Alleanza Verdi e Sinistra (AVS), il Movimento 5 Stelle e l’ex eurodeputato della Lega Roberto Vannacci si ritrovano a votare allo stesso modo contro il sostegno militare all’Ucraina

È un paradosso politico che sta facendo molto discutere: due poli opposti dello spettro elettorale italiano si ritrovano a votare allo stesso modo su uno dei temi più divisivi del panorama internazionale.

Ecco un’analisi schematica di come forze apparentemente inconciliabili come Alleanza Verdi e Sinistra (AVS), Movimento 5 stelle e l’eurodeputato della Lega Roberto Vannacci siano finiti sulla stessa linea di voto al Parlamento Europeo riguardo al sostegno militare all’Ucraina.


I motivi di una “convergenza insolita”

Nonostante il risultato del voto sia identico, le radici ideologiche che spingono AVS, Movimento 5 stelle e Vannacci verso il “No” sono profondamente diverse:

1. Alleanza Verdi e Sinistra (AVS)

Per la sinistra radicale e i verdi, l’opposizione all’invio di armi è di matrice pacifista e diplomatica.

  • Priorità al negoziato: Sostengono che l’invio continuo di armi alimenti un’escalation infinita senza una via d’uscita diplomatica.
  • Investimenti civili: Preferirebbero che i fondi venissero destinati ad aiuti umanitari e alla ricostruzione piuttosto che all’industria bellica.
  • Critica alla NATO: Spesso vedono nell’espansione della NATO un elemento di instabilità regionale.
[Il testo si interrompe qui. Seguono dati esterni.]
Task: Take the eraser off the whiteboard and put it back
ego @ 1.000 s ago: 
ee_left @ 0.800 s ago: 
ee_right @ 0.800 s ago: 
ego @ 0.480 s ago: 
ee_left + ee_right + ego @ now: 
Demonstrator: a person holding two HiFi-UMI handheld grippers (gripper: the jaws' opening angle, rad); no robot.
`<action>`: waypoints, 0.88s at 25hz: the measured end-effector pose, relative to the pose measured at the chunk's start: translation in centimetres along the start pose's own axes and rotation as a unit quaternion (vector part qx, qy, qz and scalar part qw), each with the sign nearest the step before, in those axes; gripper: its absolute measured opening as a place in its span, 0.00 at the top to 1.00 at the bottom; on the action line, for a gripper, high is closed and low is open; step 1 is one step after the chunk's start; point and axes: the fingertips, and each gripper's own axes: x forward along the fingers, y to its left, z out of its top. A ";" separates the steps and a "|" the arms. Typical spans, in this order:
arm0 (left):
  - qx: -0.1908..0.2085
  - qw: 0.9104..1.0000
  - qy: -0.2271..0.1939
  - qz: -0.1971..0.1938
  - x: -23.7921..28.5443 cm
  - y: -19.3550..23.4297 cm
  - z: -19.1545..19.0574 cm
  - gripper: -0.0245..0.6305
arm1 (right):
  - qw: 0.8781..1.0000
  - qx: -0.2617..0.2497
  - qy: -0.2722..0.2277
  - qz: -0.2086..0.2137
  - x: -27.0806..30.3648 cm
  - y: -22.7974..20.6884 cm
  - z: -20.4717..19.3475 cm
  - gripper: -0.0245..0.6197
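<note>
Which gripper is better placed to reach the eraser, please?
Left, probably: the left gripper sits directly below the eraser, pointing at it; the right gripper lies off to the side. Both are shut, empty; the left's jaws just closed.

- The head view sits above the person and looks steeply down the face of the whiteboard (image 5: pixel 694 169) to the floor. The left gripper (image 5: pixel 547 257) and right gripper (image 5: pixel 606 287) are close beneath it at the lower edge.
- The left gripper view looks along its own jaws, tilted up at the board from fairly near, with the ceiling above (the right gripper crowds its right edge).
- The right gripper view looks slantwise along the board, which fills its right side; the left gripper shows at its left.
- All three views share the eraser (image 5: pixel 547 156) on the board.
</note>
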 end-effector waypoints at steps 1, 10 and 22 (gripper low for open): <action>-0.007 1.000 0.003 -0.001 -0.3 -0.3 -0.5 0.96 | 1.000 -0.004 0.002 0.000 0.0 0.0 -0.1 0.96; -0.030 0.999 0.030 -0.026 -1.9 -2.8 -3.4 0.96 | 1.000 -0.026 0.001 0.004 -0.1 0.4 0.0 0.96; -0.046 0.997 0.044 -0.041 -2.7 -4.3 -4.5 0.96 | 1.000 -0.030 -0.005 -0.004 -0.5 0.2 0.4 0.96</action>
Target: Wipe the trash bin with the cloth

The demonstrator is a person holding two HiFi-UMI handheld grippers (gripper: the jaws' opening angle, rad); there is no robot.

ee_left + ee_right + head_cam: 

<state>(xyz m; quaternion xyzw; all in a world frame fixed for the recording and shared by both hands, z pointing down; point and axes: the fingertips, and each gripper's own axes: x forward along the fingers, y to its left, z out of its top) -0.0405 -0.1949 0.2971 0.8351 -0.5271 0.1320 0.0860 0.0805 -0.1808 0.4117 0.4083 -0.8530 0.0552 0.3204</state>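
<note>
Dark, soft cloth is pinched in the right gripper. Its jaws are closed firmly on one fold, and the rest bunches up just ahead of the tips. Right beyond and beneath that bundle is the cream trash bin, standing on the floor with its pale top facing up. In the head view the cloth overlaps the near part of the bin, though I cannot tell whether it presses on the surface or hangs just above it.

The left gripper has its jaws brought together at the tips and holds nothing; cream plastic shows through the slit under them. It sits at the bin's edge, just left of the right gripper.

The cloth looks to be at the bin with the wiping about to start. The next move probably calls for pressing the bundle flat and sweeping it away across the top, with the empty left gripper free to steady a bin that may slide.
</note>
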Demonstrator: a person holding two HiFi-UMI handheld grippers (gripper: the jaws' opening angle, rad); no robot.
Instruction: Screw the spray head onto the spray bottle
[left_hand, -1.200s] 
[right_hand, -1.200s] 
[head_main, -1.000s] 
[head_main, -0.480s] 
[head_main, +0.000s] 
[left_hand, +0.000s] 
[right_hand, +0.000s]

2. Roberto Vannacci (Lega/Patrioti per l’Europa)

La posizione del generale (e di una parte della destra sovranista) ha sfumature più realiste e identitarie.

  • Interesse Nazionale: Sostiene che l’invio di armi prosciughi le risorse della difesa nazionale e non porti benefici diretti all’Italia.
  • Realismo Geopolitico: Spesso sottolinea la necessità di ristabilire rapporti con la Russia per motivi energetici e di stabilità continentale, minimizzando la retorica della “vittoria militare” ucraina.
  • Critica all’UE: Vede nelle direttive di Bruxelles un’ingerenza nella sovranità dei singoli stati sulla gestione dei propri arsenali.
  • Il voto contro le armi: Entrambe le parti hanno espresso parere contrario alla proroga dell’invio di armi a Kiev. I “vannacciani” (legati al movimento Futuro Nazionale) hanno presentato emendamenti per bloccare il supporto militare, analogamente a quanto fatto da AVS e M5S.
  • Motivazioni diverse: Nonostante il voto comune, le ragioni dichiarate restano opposte. Ilaria Salis (AVS) ha precisato che il loro è un voto “pacifista”, mentre quello di Vannacci deriverebbe da una “convergenza ideologica con Putin”. Dal canto suo, Vannacci sostiene la necessità di fermare l’invio di armi per favorire una soluzione diplomatica immediata.
  • Voto di fiducia: Per evitare rischi legati alla “fronda” interna alla Lega guidata da Vannacci, il governo ha posto la questione di fiducia sul decreto, approvato l’11 febbraio 2026 con 207 voti favorevoli e 119 contrari.
  • Tensioni nella maggioranza: Questo asse ha creato forti attriti all’interno della Lega, con alcuni deputati leghisti che hanno seguito la linea di Vannacci votando “No” in dissenso dal gruppo, portando il governo a blindare il provvedimento.
 
 

Le reazioni politiche

Questa situazione crea spesso imbarazzo nelle coalizioni di appartenenza:

  • Nel Centro-Sinistra: Il PD si trova spesso in difficoltà nel giustificare l’alleanza elettorale con AVS, dato che i Dem sono fermamente pro-Ucraina.
  • Nel Centro-Destra: La posizione di Vannacci (e parte della Lega) crea attriti con Forza Italia e Fratelli d’Italia, che fanno del sostegno a Kiev un pilastro della loro politica estera.

In sintesi: Si tratta della cosiddetta “teoria del ferro di cavallo”, dove gli estremi finiscono per toccarsi su alcuni punti specifici, pur partendo da presupposti morali e politici totalmente divergenti.